Community-based designs of Human-centered AI and Public Policy: Towards Promoting Global Inclusion, Resilience, and Sustainability
The field of computational social science has been traditionally focused on analyzing large-scale human and social dynamics in social media. However, millions of people from historically disadvantaged communities, harmed by climate change, structural inequalities, and human rights violations, remain missing from the digital databases, Internet traces, census records, and mainstream policy design processes. While data-intensive algorithms could help improve the livelihood of these at-risk populations, the key challenge is that their prejudiced designs overlook the interconnected nature of colonial, socioeconomic, institutional, and ecological processes that govern our world and amplify algorithmic harms.
In this talk, I will present a data science research program demonstrating how we can bring digitally invisible communities to the center of designing data-intensive public interest computing systems for collaborative public policy decision-making concerning sustainable development. During the talk, I will discuss resilience and adaptation mechanisms required to address climate disasters and agricultural market failures that have led to over 300000 farmer suicides, food systems crises, and forced displacements of women and children in the Global South. Finally, I will showcase how human-AI collaboration system designs, coupled with participatory and remote sensing satellite datasets, can advance equitable policymaking and make socio-technical systems more resilient to the perils of sustainability.
By studying the interconnected dynamics of socioeconomic and environmental processes and their impact on digitally missing and underserved communities, this scholarship broadens the horizon of computational social science research beyond the Internet ecosystems. It has already led to the informed data science research and policy program in Data-driven Humanitarian Mapping that convenes a global community of stakeholders from industry, academia, NGOs, and governments to tackle overarching sustainability challenges posed by climate change and the COVID-19 pandemic.
Neil Gaikwad is a doctoral scholar at MIT, specializing in Human-centered AI and Public Policy for Sustainable Systems.
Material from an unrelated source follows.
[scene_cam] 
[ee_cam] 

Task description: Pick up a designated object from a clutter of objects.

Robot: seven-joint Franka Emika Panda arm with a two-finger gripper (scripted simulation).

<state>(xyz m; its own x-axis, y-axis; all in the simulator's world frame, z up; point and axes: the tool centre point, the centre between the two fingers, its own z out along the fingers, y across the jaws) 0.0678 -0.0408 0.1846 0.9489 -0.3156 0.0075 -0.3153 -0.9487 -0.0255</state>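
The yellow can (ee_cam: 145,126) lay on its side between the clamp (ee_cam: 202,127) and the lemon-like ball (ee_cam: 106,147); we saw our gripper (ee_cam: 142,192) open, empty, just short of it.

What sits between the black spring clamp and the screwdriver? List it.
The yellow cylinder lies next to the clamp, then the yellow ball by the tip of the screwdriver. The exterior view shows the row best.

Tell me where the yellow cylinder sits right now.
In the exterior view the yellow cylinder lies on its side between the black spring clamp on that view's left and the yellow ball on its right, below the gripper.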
He develops computational and data science lenses to address public policy issues concerning sustainability and international development. This research focuses on the community-based design of data-intensive public interest computing systems to advance equitable public policy interventions for improving the livelihood of historically disadvantaged populations affected by climate change, structural inequalities, and human rights violations. Neil’s scholarship has resulted in publications at AI & HCI conferences, talks at UN and EU global policy forums, environmental art exhibitions, and featured articles in the New York Times, New Scientist, WIRED, Wall Street Journal. He has mentored over 20 students who pursued careers in research and published influential scholarship that has shifted the discourse on AI fairness. His research, teaching, leadership, and commitment to diversity, inclusion and belonging have been recognized with Facebook Ph.D. Fellowship in Computational Social Science, MIT Human Rights & Technology Fellowship, William Asbjornsen Albert Memorial Science & Engineering MIT Fellowship, MIT Graduate Teaching Award, and Karl Taylor Compton Prize (highest student award of MIT). Neil earned a master’s degree from the School of Computer Science at Carnegie Mellon University.